Navarrete (Municipio de villa Bisonó) is a municipality in northwestern Dominican Republic, created in 1961. It lies approximately 25 km from Santiago de los Caballeros, Dominican Republic's second largest city. The administrative centre is in the town of Villa Bisonó.

==Geography==
Bisonó is located in the Cibao Valley of the Yaque del Norte River. Before the clearance for agriculture and grazing, the area was forested, being in a subtropical dry forest ecosystem. The northern part of the municipality grades into the foothills of the Cordillera Septentrional.

The southern boundary of Bisonó municipality is formed by the Yaque del Norte River. Across the river to the south is the municipal district of La Canela, to the southwest and west is the province of Valverde, to the north is the municipality of Altamira of Puerto Plata Province, to the southeast is the municipality of Villa Gonzalez and to the northeast is the municipal district of El Limon.

===Settlements===
The major town is Villa Bisonó, often known as Navarrete. It was formally recognized in 1956 and named after a local land owner José Elías Bisonó. The town is at the junction of highways DR-1 and DR-5. The town has several neighborhoods (barrios), including Barrio 27 de Febrero, Barrio Los Candelones, Bario Duarte, Bario La Mella, Barrio Nuevo (Jeremias), Barrio Rotonda, Barrio San Miguel, Barrio Trinitaria, and Jalisco.
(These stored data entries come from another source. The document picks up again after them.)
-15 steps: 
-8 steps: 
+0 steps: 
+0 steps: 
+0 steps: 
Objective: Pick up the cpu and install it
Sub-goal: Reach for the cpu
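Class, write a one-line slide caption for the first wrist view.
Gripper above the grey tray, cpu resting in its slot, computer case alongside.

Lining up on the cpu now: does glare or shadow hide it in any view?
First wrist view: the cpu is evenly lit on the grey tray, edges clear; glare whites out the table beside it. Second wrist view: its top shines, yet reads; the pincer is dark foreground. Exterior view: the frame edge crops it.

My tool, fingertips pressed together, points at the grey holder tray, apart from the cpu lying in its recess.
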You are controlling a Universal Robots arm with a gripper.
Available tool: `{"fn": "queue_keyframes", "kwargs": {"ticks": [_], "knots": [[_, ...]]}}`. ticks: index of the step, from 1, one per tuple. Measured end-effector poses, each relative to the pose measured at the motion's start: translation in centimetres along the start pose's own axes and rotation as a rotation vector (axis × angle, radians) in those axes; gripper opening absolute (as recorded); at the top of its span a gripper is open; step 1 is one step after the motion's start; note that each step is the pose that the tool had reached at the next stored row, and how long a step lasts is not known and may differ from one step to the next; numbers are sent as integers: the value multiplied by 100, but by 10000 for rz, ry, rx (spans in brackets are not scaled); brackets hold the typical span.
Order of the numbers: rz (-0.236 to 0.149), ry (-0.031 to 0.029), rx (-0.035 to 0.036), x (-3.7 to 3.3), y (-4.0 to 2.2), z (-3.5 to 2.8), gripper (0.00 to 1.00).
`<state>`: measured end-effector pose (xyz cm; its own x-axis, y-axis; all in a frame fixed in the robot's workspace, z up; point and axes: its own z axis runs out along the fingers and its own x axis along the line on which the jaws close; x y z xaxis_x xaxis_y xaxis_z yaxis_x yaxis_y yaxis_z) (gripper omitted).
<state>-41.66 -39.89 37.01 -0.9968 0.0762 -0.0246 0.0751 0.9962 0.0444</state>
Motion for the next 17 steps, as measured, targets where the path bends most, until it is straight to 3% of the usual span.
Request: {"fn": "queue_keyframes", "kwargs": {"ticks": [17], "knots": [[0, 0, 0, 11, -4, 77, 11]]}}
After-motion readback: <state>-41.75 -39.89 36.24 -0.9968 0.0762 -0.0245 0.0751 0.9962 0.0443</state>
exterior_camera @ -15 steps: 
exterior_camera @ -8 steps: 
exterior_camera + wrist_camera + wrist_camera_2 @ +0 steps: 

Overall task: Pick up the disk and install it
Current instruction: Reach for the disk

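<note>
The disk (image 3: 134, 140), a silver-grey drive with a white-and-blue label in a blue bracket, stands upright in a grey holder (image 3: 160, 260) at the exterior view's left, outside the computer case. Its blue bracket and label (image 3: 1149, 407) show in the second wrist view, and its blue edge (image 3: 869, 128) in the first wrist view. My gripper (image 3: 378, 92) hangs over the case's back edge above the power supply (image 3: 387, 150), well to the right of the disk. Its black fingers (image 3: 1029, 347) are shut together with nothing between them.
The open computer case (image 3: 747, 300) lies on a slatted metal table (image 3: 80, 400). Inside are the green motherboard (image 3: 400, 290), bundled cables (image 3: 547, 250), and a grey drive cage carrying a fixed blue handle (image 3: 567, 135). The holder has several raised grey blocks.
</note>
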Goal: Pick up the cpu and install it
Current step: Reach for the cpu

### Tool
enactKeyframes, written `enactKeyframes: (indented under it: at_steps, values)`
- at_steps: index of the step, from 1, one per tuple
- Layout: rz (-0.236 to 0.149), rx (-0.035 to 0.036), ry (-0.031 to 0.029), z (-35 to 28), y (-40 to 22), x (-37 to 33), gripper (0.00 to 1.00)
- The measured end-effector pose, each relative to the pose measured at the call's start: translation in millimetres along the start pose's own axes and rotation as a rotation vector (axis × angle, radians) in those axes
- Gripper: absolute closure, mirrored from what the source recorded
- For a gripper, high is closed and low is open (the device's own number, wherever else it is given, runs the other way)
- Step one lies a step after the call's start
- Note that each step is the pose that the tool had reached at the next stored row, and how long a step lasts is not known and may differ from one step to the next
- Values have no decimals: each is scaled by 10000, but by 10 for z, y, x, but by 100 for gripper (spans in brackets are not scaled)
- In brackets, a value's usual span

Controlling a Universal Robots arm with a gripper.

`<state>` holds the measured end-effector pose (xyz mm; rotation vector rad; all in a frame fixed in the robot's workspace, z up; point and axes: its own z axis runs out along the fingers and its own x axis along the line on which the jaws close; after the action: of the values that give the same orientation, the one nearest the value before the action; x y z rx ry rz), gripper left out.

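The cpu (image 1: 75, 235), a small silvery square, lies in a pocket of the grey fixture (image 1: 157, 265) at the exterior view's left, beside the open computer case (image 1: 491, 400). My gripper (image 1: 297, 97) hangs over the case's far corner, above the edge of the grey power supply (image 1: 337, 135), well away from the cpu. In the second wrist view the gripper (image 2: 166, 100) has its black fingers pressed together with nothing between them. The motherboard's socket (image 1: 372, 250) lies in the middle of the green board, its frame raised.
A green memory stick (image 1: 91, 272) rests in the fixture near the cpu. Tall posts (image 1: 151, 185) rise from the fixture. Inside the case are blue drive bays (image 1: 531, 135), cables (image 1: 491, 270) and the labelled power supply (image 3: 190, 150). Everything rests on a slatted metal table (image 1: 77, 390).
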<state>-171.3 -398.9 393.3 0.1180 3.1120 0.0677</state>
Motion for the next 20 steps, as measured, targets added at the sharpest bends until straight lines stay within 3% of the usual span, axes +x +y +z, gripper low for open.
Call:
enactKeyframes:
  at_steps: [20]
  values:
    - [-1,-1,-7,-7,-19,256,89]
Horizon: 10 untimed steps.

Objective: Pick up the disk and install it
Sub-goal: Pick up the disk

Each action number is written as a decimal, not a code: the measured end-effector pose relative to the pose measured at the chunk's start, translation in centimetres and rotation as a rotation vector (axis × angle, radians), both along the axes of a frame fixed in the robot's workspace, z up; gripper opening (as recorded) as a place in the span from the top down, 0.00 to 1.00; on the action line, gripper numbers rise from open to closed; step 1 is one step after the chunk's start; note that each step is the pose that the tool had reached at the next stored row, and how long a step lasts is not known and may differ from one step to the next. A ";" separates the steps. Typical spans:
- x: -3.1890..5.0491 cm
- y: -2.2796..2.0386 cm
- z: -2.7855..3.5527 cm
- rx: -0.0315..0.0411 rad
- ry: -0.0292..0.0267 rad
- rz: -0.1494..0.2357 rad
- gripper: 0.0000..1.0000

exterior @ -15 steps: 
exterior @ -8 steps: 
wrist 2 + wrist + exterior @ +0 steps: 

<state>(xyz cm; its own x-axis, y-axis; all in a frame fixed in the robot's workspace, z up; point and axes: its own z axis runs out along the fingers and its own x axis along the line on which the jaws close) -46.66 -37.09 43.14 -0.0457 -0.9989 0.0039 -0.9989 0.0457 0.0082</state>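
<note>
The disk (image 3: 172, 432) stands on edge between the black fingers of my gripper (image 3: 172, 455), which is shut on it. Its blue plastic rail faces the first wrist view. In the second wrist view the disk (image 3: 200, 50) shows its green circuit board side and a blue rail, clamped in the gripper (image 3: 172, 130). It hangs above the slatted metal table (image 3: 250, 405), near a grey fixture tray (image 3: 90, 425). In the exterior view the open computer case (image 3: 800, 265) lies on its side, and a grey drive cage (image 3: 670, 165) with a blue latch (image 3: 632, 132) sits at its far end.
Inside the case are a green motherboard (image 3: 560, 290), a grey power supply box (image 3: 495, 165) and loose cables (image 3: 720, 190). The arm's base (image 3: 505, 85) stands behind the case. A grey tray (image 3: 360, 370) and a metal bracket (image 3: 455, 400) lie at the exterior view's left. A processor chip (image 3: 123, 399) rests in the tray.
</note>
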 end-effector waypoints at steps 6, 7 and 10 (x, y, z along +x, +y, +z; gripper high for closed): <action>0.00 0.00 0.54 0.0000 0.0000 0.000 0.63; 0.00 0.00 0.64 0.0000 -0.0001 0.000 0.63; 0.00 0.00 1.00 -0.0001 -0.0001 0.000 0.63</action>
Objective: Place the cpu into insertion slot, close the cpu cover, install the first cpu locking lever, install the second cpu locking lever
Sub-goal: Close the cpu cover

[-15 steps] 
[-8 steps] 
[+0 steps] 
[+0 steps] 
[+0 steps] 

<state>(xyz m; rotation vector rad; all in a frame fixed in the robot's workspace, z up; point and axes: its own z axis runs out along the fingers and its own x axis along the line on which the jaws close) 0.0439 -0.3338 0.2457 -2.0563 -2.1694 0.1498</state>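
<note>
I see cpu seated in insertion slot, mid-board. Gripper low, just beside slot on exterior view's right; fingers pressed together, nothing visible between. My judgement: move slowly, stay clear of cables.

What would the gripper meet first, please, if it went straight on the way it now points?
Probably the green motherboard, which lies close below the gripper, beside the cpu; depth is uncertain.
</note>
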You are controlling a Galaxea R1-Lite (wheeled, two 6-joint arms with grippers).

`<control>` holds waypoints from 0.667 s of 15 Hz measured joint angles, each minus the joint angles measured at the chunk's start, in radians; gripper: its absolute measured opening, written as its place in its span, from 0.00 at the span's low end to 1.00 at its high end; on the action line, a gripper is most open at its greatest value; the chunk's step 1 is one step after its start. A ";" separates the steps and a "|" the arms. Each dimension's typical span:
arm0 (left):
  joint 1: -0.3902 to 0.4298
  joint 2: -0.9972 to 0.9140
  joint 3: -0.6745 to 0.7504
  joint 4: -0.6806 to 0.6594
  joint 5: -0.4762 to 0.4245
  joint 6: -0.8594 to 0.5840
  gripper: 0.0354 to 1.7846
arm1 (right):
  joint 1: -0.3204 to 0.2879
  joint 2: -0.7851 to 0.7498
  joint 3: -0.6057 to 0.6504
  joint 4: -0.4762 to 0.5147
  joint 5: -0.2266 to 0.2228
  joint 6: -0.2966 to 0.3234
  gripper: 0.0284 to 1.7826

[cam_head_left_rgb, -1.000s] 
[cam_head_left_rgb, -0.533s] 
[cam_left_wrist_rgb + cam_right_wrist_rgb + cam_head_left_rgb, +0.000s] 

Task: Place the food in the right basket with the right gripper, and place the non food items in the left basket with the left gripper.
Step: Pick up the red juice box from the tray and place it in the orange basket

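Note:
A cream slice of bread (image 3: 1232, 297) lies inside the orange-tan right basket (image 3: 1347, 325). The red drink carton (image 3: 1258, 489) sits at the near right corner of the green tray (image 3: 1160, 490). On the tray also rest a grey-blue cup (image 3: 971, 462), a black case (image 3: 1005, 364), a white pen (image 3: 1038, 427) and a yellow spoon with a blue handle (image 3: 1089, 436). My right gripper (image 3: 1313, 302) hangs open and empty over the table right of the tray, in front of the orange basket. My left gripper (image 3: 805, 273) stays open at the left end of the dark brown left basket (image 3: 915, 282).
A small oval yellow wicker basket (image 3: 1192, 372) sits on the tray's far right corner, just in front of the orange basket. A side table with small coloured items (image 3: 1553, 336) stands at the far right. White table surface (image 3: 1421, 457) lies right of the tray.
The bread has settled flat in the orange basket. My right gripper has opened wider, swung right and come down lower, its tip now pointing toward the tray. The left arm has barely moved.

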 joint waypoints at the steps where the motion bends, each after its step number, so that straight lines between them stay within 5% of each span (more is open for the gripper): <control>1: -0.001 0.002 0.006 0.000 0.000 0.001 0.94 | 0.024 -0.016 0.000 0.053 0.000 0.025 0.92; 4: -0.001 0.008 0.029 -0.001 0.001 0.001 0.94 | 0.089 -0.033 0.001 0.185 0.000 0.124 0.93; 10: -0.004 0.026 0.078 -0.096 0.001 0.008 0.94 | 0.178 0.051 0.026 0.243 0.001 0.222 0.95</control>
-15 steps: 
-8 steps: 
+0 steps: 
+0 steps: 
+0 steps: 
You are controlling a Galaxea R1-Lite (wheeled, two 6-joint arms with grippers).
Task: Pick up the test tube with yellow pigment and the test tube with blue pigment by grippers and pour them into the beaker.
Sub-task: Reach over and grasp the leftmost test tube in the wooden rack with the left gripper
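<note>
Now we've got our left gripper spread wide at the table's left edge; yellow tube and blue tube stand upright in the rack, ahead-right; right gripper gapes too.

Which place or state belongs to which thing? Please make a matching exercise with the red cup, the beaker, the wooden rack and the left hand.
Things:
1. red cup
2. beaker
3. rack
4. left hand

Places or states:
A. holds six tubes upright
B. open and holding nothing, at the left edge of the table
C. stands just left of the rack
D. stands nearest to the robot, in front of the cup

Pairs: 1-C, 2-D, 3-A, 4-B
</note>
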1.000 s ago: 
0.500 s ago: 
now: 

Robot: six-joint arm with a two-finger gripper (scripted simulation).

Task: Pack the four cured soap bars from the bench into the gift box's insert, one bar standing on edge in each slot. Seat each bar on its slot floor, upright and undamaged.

Other settlements include Las Atravesadas, Cañada Bonita, Ponton, Pontoncito, El Estacion and Villanueva.

==History==
In 1939 the area, known as Navarrete, was placed under the rural administration of the municipality of Santiago. In 1956 the settlement of Villa Bisonó, Navarrete, was recognized. In the late 1950s the area was upgraded to a municipal district under the name Navarrete, but still within the Santiago municipality. In 1962 the area was elevated to the category of municipality within the province of Santiago, with the name "Bisonó", although often referred to as "Villa Bisonó" or "Navarrete".

==Government==
Outside Villa Bisonó the municipality is divided into seven rural sectors with forty-seven designated locations. The seven sectors are: Cañada Bonita, Mejía de Navarrete, Villa Heneken or Pontoncito, Villanueva, Estancia del Yaque, La Lomota, and Vuelta Larga.

Since 2002, Amantina Gómez, of the Partido de la Liberación Dominicana (PLD), as well as Tito bueno from the partido revolucionario moderno (PRM) has been in charge of the municipal government.